The correct option is D $OS{F}_2,SbC{l}_3$ and $Sb{I}_3$

Order of decreasing bond angle.


Since $F$ has the highest electronegativity among $Cl,Br$ and $F$, the electron density on the $S-F$ bond is more towards the flourine atom. So, bond pair- bond pair repulsion is least in case of $OS{F}_2$ and the bond angle $\angle FSF$ is also smallest.



Since $Cl$ has the highest electronegativity among $Cl,Br$ and $I$, the electron density on the $Sb-Cl$ bond is more towards the chlorine atom. So, bond pair-bond pair repulsion is least in case of $SbC{l}_3$ and the bond angle is smallest in $SbC{l}_3$.
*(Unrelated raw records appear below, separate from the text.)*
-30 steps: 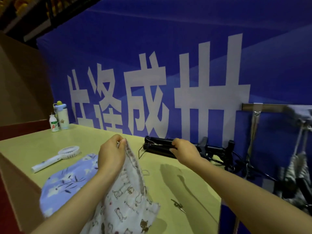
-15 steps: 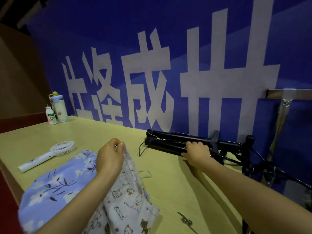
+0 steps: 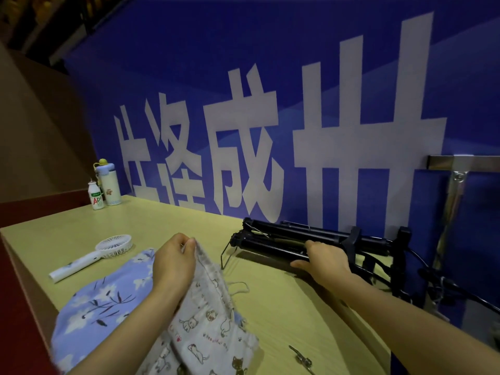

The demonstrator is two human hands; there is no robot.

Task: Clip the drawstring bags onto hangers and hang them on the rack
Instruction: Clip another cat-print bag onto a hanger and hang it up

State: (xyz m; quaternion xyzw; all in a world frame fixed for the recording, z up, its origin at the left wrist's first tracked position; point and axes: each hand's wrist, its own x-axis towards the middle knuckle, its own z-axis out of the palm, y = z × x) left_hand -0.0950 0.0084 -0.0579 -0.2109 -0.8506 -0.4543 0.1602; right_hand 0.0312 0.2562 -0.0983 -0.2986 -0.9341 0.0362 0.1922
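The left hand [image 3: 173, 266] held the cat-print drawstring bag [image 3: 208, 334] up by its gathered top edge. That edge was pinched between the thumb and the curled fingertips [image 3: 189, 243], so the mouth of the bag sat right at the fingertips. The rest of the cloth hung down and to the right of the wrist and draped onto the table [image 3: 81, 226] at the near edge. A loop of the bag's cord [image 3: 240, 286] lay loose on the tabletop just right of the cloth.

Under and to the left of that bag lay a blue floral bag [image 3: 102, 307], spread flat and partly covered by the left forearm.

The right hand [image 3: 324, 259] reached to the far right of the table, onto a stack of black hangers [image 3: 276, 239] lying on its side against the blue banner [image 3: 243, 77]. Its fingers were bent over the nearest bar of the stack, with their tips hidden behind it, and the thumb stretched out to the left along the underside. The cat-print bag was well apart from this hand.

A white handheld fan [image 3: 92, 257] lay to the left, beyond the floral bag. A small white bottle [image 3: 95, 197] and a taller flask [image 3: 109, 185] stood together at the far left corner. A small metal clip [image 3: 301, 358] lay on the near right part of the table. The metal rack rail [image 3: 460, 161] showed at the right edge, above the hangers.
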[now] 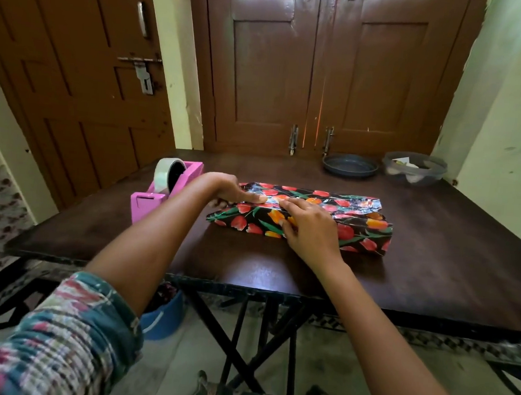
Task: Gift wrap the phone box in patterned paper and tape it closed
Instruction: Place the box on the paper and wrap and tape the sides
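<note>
A long parcel wrapped in black paper with red and orange tulips [358, 229] lies on the dark wooden table [433, 271]; the phone box inside is hidden. My left hand [235, 192] rests on the parcel's top left end, thumb stretched along the paper seam. My right hand [308, 228] lies over the parcel's middle, fingers pressing the paper on the top and front face. The paper at the right end is crumpled and unfolded. A pink tape dispenser [157, 198] with a clear tape roll [165, 173] stands just left of the parcel.
A dark round dish [349, 166] and a clear plastic tub [415, 168] with small items sit at the table's far right. Brown doors stand behind the table. A blue bucket [164, 317] is on the floor under the table's front edge.
</note>
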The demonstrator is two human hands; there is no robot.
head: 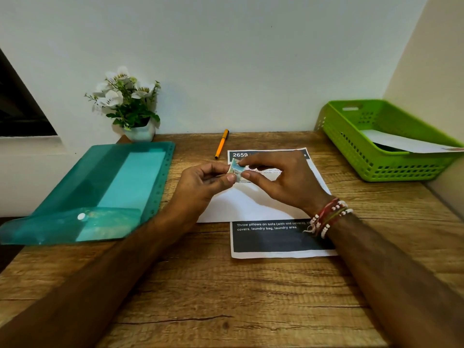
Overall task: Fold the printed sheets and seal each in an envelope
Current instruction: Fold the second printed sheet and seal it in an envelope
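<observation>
A printed sheet (pixel 273 239) with black bands and white text lies flat in the middle of the wooden desk. On top of it rests a white envelope (pixel 253 204). Above the envelope, my left hand (pixel 203 182) and my right hand (pixel 281 177) both pinch a small stamp-like slip (pixel 236 169) between thumb and fingers. My right wrist wears beaded and thread bracelets. Another white envelope (pixel 406 143) lies in the green basket (pixel 351 146) at the right.
A teal plastic document folder (pixel 100 192) with a snap button lies at the left, overhanging the desk edge. An orange pen (pixel 221 144) lies behind the sheet. A potted artificial flower (pixel 128 104) stands at the back left against the wall.
</observation>
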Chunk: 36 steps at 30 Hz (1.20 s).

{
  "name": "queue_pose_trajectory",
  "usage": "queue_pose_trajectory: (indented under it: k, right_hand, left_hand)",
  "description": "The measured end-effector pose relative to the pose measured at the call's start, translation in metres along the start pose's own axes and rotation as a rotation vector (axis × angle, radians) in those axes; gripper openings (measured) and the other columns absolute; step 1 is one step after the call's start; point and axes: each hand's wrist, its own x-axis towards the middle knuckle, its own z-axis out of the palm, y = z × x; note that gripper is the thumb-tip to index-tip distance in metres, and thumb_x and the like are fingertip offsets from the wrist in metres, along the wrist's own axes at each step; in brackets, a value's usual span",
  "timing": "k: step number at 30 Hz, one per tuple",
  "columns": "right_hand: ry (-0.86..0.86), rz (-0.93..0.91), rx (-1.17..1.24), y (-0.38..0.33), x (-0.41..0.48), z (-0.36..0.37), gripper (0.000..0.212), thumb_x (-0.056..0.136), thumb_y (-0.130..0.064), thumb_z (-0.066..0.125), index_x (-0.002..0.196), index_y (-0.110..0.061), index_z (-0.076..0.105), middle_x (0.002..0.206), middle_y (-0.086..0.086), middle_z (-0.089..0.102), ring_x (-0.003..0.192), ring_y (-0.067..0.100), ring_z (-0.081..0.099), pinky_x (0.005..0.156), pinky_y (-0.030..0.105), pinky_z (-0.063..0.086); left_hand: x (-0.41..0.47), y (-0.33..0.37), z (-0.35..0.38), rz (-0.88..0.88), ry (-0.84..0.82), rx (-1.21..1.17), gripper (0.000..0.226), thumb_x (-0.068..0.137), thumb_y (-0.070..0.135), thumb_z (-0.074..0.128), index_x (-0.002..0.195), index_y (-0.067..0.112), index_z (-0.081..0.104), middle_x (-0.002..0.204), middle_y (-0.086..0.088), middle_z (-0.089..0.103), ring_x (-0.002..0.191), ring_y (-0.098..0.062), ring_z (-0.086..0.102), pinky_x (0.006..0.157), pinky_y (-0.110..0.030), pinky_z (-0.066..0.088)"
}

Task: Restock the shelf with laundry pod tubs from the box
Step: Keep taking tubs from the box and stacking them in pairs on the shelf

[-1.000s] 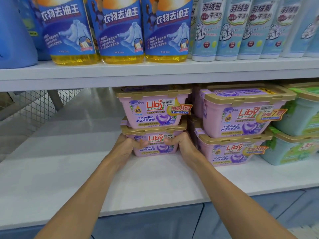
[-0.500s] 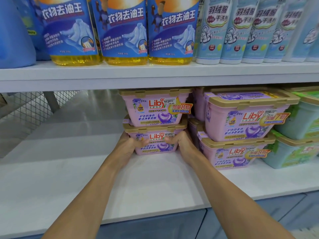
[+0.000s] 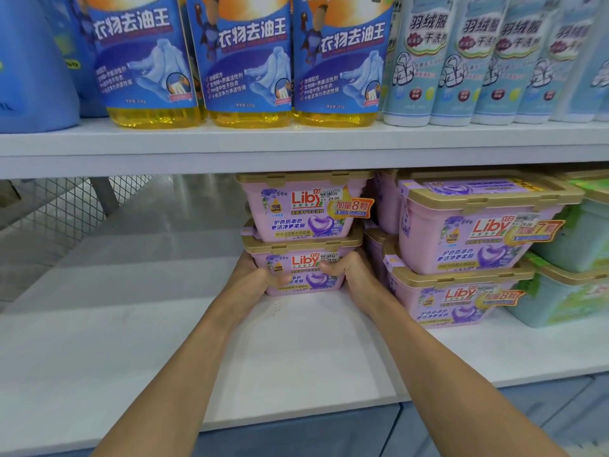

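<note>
Two pink laundry pod tubs with tan lids stand stacked deep on the white shelf [image 3: 138,341]. My left hand [image 3: 253,278] and my right hand [image 3: 352,275] clasp the two front corners of the lower tub [image 3: 308,270], thumbs across its label. The upper tub [image 3: 304,209] rests on its lid. To the right, closer to the shelf's front, stands a second pink stack, upper tub [image 3: 478,225] over lower tub [image 3: 454,298]. The box is out of view.
Green-and-tan tubs [image 3: 573,258] fill the far right. The upper shelf board [image 3: 296,143] hangs low over the stacks and carries yellow detergent bottles [image 3: 247,61] and pale blue bottles [image 3: 461,61]. A wire mesh panel [image 3: 59,209] closes the left side.
Both hands have pushed the two-tub stack further back on the shelf, and the view has drifted slightly left and down. The grip is unchanged.
</note>
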Motion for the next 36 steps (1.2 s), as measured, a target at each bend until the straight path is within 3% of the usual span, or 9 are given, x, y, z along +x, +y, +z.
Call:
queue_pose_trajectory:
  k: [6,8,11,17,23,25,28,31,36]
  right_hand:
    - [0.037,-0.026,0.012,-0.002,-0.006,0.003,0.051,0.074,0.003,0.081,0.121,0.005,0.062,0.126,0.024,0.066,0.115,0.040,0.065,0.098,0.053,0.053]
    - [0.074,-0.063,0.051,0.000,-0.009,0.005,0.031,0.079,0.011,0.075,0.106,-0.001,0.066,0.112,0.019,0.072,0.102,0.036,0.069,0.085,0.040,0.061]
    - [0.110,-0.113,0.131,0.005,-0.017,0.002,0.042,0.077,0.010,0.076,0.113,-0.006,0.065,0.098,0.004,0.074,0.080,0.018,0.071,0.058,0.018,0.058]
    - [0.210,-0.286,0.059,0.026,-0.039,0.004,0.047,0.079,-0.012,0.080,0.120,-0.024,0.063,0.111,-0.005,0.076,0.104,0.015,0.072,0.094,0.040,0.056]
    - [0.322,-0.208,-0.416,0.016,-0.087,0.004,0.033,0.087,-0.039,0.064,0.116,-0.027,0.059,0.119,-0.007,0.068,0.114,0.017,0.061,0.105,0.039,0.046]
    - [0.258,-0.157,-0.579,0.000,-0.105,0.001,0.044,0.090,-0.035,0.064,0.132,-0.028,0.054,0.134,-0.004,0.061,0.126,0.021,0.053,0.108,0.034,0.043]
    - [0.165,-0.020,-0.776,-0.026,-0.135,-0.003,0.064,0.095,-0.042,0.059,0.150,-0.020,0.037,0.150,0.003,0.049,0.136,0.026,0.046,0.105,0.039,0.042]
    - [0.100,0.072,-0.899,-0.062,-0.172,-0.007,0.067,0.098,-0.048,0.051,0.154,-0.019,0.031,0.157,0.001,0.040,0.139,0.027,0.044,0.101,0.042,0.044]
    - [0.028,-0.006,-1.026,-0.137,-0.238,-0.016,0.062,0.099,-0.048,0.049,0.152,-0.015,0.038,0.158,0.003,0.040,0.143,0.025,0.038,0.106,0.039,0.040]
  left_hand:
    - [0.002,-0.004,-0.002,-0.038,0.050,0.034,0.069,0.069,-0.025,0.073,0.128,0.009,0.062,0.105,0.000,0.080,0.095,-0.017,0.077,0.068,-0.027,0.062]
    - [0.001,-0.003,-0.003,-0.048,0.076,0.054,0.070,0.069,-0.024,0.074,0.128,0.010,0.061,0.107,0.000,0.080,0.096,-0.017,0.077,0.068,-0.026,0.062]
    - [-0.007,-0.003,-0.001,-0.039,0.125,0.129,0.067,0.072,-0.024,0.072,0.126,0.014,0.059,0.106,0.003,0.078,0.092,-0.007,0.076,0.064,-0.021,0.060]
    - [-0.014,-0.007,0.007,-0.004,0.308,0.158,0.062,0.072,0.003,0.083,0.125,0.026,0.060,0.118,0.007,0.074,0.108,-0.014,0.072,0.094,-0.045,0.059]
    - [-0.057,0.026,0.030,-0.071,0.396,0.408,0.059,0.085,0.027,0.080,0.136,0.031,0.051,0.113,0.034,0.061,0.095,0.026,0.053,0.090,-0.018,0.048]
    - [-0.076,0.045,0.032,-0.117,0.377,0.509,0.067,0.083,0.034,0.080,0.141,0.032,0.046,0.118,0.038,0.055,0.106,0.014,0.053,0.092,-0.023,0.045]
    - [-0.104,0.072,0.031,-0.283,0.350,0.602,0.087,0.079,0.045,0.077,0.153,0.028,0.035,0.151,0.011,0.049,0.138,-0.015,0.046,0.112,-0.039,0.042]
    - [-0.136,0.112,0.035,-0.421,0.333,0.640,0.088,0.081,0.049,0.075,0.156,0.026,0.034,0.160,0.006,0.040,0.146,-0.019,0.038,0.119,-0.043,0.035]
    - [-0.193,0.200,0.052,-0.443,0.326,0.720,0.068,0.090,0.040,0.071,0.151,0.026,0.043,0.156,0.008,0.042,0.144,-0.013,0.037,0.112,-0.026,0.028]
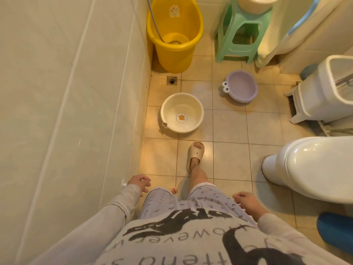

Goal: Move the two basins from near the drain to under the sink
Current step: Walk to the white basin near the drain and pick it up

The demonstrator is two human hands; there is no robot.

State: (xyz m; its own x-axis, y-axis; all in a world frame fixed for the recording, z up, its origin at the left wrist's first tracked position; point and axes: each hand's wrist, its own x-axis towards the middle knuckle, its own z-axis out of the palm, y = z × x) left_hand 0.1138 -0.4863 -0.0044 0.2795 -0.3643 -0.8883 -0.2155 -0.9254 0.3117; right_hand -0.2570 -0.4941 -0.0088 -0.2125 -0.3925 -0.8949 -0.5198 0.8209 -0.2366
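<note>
A cream basin (182, 112) with a duck picture inside sits on the tiled floor beside the left wall, just below the floor drain (172, 80). A purple basin (241, 86) with frog eyes on its rim rests farther right, close to the green stool. My left hand (139, 183) hangs by my hip near the wall, fingers loosely apart, holding nothing. My right hand (245, 201) hangs at my other side, fingers curled, holding nothing. Both hands are well short of the basins. One slippered foot (194, 155) is stepped forward toward the cream basin.
A yellow tub (174, 35) with a hose in it stands in the far left corner. A green stool (241, 33) stands behind the purple basin. A white bin (328, 90) and the toilet (315, 167) line the right side. The tiled wall (66, 111) runs along the left.
</note>
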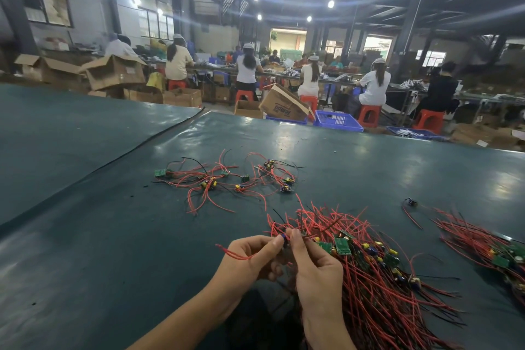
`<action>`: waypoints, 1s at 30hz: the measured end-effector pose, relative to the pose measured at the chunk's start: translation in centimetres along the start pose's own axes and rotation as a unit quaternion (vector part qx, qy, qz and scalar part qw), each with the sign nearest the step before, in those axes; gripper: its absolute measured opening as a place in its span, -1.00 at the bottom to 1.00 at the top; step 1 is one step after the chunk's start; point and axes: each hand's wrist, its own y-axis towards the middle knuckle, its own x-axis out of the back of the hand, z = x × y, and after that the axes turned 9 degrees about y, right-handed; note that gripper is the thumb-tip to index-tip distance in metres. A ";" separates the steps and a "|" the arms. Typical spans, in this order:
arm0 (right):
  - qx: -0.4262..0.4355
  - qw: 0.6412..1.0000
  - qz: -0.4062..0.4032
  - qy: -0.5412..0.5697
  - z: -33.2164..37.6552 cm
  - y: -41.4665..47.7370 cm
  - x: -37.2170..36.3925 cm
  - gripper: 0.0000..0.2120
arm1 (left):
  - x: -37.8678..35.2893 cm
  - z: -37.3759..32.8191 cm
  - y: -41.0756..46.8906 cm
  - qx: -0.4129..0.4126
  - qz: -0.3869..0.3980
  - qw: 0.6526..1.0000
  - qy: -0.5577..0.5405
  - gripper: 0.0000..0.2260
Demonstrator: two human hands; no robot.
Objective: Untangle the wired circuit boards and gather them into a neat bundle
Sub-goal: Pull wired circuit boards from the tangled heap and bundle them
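Observation:
Both hands meet low in the middle of the view over the dark green table [85, 236]. My left hand [250, 261] pinches a small circuit board [282, 239] with a blue part, and its red wires trail out to the left. My right hand [315, 264] pinches the same board from the right, fingers curled. Just right of the hands lies a big bundle [377, 273] of green boards with red and black wires. Farther back, several loose tangled boards [227, 179] are scattered on the table.
A second bundle of wired boards [488, 247] lies at the right edge, with a single loose board [411, 202] behind it. A black seam [119, 159] crosses the table on the left. Beyond the far edge stand cardboard boxes, blue crates [338, 121] and seated workers.

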 end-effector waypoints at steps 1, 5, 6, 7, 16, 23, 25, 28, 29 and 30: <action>-0.002 1.000 -0.001 -0.005 0.0 0.0 0.0 -0.85 | -0.1 0.1 0.0 0.000 0.001 1.000 0.001 -0.81; -0.013 0.999 -0.040 0.013 0.0 0.4 0.0 -0.81 | -0.2 0.0 0.1 -0.004 -0.031 0.999 -0.018 -0.84; -0.016 0.998 -0.051 0.033 0.4 0.5 0.2 -0.80 | -0.2 -0.1 0.1 -0.008 -0.032 0.999 -0.021 -0.85; -0.015 0.996 -0.060 0.058 0.8 0.6 0.3 -0.80 | -0.1 -0.2 0.1 -0.012 -0.030 0.999 -0.022 -0.86; 0.058 0.984 -0.075 0.154 2.9 1.7 2.1 -0.76 | 2.0 -1.9 0.4 -0.032 -0.024 0.998 -0.041 -0.85; 0.099 0.995 0.033 0.008 0.1 -0.1 -0.3 -0.81 | 1.8 -1.2 0.5 -0.039 -0.006 0.997 -0.061 -0.84; 0.116 0.990 0.060 -0.049 -0.7 -0.5 -0.7 -0.81 | 1.5 -1.0 0.4 -0.035 0.015 0.998 -0.040 -0.86; 0.081 0.996 0.033 -0.027 -0.8 -0.5 -0.8 -0.74 | 1.2 -0.9 0.2 -0.023 0.030 0.999 -0.018 -0.89; 0.064 0.998 0.011 -0.005 -0.5 -0.3 -0.6 -0.75 | 1.3 -1.0 0.2 -0.019 0.028 0.999 -0.018 -0.89; 0.051 0.998 -0.016 0.021 0.0 -0.1 -0.4 -0.76 | 1.4 -1.1 0.2 -0.017 0.024 0.999 -0.020 -0.88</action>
Inert pair effect becomes more predominant as we go down the group. The $s$-electrons thus become more tightly held (more penetrating) and therefore, the energy gap between $s$ and $p$ orbital increases. Thus, the tendency of $s$ orbital to participate in hybridization decreases. Hence, down the group the $s-$character decreases in $A-I$ bond and lesser is the
$s-$character, smaller is the bond angle.